Data section:
▼

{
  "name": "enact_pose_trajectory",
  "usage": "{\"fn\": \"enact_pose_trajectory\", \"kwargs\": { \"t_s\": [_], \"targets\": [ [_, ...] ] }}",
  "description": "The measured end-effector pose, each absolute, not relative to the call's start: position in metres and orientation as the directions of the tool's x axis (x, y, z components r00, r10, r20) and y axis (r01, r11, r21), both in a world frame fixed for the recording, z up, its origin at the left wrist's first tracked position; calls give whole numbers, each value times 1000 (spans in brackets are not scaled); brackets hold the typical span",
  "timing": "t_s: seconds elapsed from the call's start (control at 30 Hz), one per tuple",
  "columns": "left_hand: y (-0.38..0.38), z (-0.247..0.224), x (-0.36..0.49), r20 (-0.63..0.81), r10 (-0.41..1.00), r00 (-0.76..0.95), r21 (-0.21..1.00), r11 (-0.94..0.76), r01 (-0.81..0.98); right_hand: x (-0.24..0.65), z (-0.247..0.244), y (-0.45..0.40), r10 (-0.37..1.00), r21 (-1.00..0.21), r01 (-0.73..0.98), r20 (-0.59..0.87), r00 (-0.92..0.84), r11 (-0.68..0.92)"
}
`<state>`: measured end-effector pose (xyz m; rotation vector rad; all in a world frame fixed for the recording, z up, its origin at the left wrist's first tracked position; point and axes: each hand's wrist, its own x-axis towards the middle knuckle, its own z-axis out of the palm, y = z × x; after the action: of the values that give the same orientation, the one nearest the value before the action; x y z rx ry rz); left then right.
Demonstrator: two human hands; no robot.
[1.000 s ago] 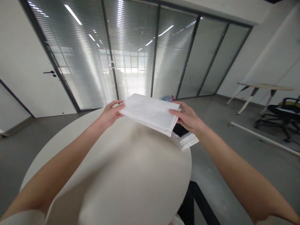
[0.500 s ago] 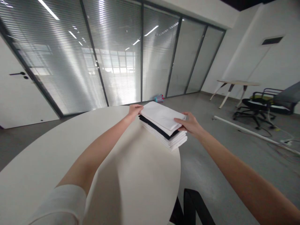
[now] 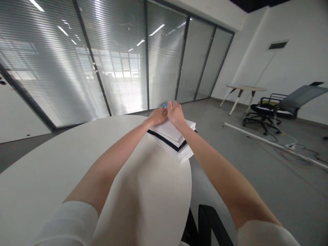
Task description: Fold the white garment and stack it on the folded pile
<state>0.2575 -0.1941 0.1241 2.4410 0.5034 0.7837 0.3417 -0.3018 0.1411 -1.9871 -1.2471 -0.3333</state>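
- Left hand and right hand sit close together over folded white cloth; pinching, I cannot tell.
- Probably light, soft: hold 2 opposite edges.

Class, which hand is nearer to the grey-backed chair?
Right. The grey-backed chair stands off to the right; the right hand, over the far side of the pile, is on that side, while the left hand is left of it, farther away.

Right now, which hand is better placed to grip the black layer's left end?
Probably the left hand: it is nearer that end of the black layer. The right hand is farther right, its forearm crossing above the stack.
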Motion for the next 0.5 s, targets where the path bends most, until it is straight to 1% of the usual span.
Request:
{"fn": "enact_pose_trajectory", "kwargs": {
  "t_s": [0.07, 0.1, 0.17, 0.2, 0.3, 0.37, 0.4, 0.43, 0.5],
  "targets": [
    [-196, 111, 268, 373, 513, 773, 720, -686, 108, 337, 123, -304, 734, -361, 838, 416, 538, -409],
    [-196, 104, 271, 368, 532, 762, 778, -625, 61, 337, 114, -308, 763, -305, 835, 348, 545, -457],
    [-195, 90, 277, 371, 561, 740, 837, -547, -5, 338, 100, -319, 785, -240, 824, 257, 563, -513],
    [-194, 86, 280, 375, 565, 735, 844, -536, -19, 338, 95, -323, 780, -233, 816, 244, 576, -530],
    [-194, 83, 283, 388, 559, 733, 848, -529, -45, 340, 94, -327, 772, -233, 816, 268, 577, -529],
    [-194, 88, 280, 409, 552, 727, 846, -528, -76, 345, 102, -328, 791, -276, 823, 247, 560, -496],
    [-194, 90, 275, 429, 562, 707, 845, -527, -94, 350, 108, -329, 797, -328, 816, 230, 558, -477],
    [-193, 92, 269, 452, 592, 667, 846, -521, -112, 358, 115, -332, 798, -395, 798, 215, 562, -456],
    [-188, 91, 251, 480, 711, 514, 864, -483, -140, 378, 124, -343, 771, -546, 729, 216, 600, -414]
  ]
}}
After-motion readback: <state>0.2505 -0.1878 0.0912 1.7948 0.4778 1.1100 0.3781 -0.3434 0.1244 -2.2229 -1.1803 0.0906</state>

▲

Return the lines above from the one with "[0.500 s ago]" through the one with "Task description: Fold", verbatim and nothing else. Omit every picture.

[0.500 s ago] 
[now] 
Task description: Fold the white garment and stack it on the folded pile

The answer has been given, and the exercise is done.